3）Central Nervous System Effects:

Similarly to other GLP-1 receptor agonist, Retatrutide acts directly on the central nervous system, enhancing satiety and slowing gastric emptying. As a result, it supports effective obesity treatment.

4）Clinical Trial Weight Loss Results:

For example, a Phase 2 clinical trial reported significant weight loss in overweight and obese adults: 17.5% at 24 weeks and 24.4% at 48 weeks.

2. Treats Type 2 Diabetes

A Phase 1b multiple ascending-dose study involved type 2 diabetes patients receiving weekly doses of Retatrutide or other glucose-lowering drugs, with a control group receiving no treatment.
Remarkably, Retatrutide achieved 100% of the weight loss target, compared to only 2.1% in the control group. In contrast, no other diabetes drug reached 50% efficacy.
These findings clearly demonstrate Retatrutide’s superior effectiveness in managing type 2 diabetes.
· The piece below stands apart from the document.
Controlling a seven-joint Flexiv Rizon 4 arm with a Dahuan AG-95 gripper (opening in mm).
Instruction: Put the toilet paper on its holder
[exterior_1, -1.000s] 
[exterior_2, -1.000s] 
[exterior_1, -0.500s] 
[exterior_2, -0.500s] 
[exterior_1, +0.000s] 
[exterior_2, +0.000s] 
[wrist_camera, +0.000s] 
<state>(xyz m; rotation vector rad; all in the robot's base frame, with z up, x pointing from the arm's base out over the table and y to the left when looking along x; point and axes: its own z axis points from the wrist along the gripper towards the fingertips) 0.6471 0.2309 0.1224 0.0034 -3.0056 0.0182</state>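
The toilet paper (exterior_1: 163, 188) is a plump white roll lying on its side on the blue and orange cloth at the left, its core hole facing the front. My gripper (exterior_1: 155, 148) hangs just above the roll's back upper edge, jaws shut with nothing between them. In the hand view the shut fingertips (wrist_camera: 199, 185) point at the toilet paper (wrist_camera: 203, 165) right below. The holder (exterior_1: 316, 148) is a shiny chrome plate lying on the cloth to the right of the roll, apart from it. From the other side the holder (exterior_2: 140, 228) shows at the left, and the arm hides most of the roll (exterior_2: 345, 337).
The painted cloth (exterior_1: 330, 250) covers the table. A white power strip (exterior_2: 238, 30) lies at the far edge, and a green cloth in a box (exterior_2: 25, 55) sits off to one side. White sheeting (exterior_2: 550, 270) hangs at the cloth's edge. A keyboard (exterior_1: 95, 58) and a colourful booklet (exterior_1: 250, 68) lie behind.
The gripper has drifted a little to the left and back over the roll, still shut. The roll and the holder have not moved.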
However, the most common side effects were gastrointestinal.
At the same time, in obese adults, Retatrutide treatment also led to significant weight loss over 48 weeks.

3. Promotes Energy Expenditure

As a triple agonist, Retatrutide activates the glucagon receptor similarly to glucagon. Specifically, it directly stimulates thermogenesis and fat breakdown.
It is important to note that glucagon receptors are present in the liver and adipose tissue. By activating these receptors, Retatrutide increases energy expenditure and heat production in the liver.
Consequently, it boosts metabolic rate and promotes fat oxidation.

4. Reduces Inflammation and Treats Fatty Liver Disease

1）Anti-Inflammatory Benefits：

Retatrutide offers multi-faceted anti-inflammatory benefits. For instance, studies show it improves glucose tolerance, reduces body weight and fat mass, and enhances lipid profiles.

2）Reversal of Steatohepatitis in Mice：

Additionally, it reverses steatohepatitis in female mice, supporting resolution of fatty liver disease by reducing hepatic steatosis. In one study, mice that researchers fed a high-fat, high-sugar diet for 38 weeks received subcutaneous Retatrutide, and researchers fasted them for 4 hours.

Subsequently, histological analysis showed over 80% had definite steatohepatitis. Importantly, Retatrutide improved the condition dose-dependently, with some females showing complete reversal.

3）Histological Analysis Results：

In another human trial, researchers treated 98 participants with ≥10% liver fat content. After 48 weeks of Retatrutide treatment, liver fat decreased by 51.3% (1 mg), 59% (4 mg), and 86% (12 mg), compared to 4.6% in the control group.

Ultimately, all treated patients achieved normal liver fat levels.